-- Data excerpt follows --

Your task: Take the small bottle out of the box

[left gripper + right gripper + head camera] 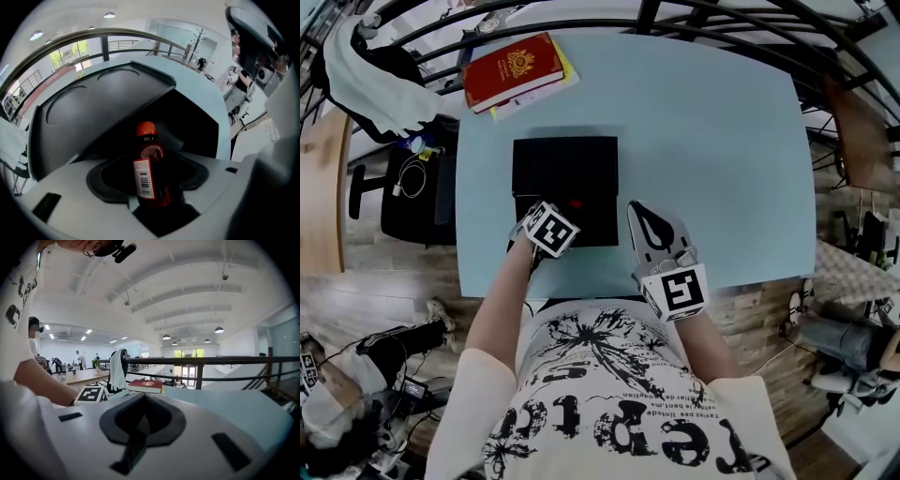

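The left gripper (551, 230) reaches into the open box (565, 164), jaws wide on either side of the small bottle (149, 171), which stands upright inside, ungripped. The right gripper (643, 221) waits beside the box over the bench (712, 141), jaws together and empty, likely to leave room.

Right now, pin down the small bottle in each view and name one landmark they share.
Head view: small bottle, only its red cap showing, inside the black box near picture centre.
Left gripper view: bottle at lower centre, standing in the box.
Right gripper view: not in it.
Shared landmark: the light blue table, seen in all three.
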`<state>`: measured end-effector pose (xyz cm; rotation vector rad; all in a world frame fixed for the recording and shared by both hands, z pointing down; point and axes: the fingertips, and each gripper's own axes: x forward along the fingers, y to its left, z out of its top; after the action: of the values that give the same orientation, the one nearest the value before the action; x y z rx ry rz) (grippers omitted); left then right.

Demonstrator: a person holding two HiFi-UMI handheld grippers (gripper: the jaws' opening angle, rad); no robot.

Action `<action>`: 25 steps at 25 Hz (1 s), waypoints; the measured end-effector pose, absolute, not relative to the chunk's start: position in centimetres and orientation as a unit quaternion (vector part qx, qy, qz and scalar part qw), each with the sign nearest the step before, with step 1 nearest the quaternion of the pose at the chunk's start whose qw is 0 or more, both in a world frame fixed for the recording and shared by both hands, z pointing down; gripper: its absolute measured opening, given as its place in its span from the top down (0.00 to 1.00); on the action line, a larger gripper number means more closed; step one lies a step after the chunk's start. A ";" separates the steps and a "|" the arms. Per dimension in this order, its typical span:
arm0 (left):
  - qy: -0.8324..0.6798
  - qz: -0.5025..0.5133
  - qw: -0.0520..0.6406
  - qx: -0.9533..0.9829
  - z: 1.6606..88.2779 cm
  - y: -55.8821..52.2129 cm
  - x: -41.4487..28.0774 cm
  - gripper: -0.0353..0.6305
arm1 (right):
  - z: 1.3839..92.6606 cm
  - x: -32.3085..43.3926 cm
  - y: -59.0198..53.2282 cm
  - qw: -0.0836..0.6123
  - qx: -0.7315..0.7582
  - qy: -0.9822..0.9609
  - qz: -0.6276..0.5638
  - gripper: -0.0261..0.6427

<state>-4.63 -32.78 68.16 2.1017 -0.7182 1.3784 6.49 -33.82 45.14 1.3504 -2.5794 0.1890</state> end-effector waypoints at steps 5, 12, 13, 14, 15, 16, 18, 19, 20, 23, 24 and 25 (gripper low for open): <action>-0.274 0.524 0.234 0.772 68.4 -33.2 -5.2 0.60 | 45.6 6.8 -33.4 0.114 0.469 -0.873 0.071 0.94; -0.273 0.517 0.246 0.773 67.9 -32.5 -5.3 0.60 | 44.9 6.8 -32.5 0.119 0.475 -0.870 0.062 0.94; -0.272 0.513 0.247 0.776 67.7 -32.4 -5.3 0.60 | 44.9 6.7 -32.3 0.119 0.476 -0.869 0.061 0.94; -0.273 0.506 0.248 0.780 67.4 -32.2 -5.3 0.60 | 44.8 6.7 -32.1 0.120 0.477 -0.869 0.059 0.94; -0.274 0.498 0.246 0.785 66.9 -32.1 -5.2 0.60 | 44.8 6.6 -31.9 0.120 0.478 -0.868 0.058 0.94; -0.277 0.490 0.243 0.790 66.3 -32.1 -5.2 0.60 | 44.6 6.5 -31.7 0.120 0.478 -0.868 0.056 0.94; -0.284 0.473 0.230 0.801 64.8 -32.2 -5.1 0.60 | 44.2 6.5 -31.5 0.117 0.480 -0.868 0.053 0.94; -0.289 0.464 0.224 0.807 63.9 -32.2 -5.0 0.60 | 43.9 6.5 -31.4 0.117 0.481 -0.868 0.049 0.94; -0.293 0.454 0.218 0.812 62.9 -32.3 -4.9 0.60 | 43.5 6.6 -31.4 0.117 0.482 -0.867 0.044 0.94; -0.312 0.428 0.198 0.825 60.3 -32.6 -5.2 0.60 | 42.7 6.5 -31.5 0.111 0.488 -0.865 0.034 0.94; -0.321 0.418 0.189 0.829 59.3 -32.9 -5.3 0.60 | 42.3 6.4 -31.5 0.107 0.490 -0.865 0.032 0.94; -0.331 0.405 0.180 0.833 58.3 -33.1 -5.4 0.60 | 41.9 6.2 -31.5 0.101 0.491 -0.865 0.027 0.94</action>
<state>-5.39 -33.14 58.32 2.3550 -0.9349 1.1433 6.20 -31.52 41.91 1.4507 -2.5549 0.0811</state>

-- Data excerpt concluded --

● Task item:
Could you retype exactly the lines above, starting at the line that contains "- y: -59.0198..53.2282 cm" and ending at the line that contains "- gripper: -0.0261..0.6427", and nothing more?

● Reply:
  - y: -59.0198..53.2282 cm
  - qw: -0.0836..0.6123
  - qx: -0.7315..0.7582
  - qy: -0.9822..0.9609
  - qz: -0.6276..0.5638
  - gripper: -0.0261..0.6427

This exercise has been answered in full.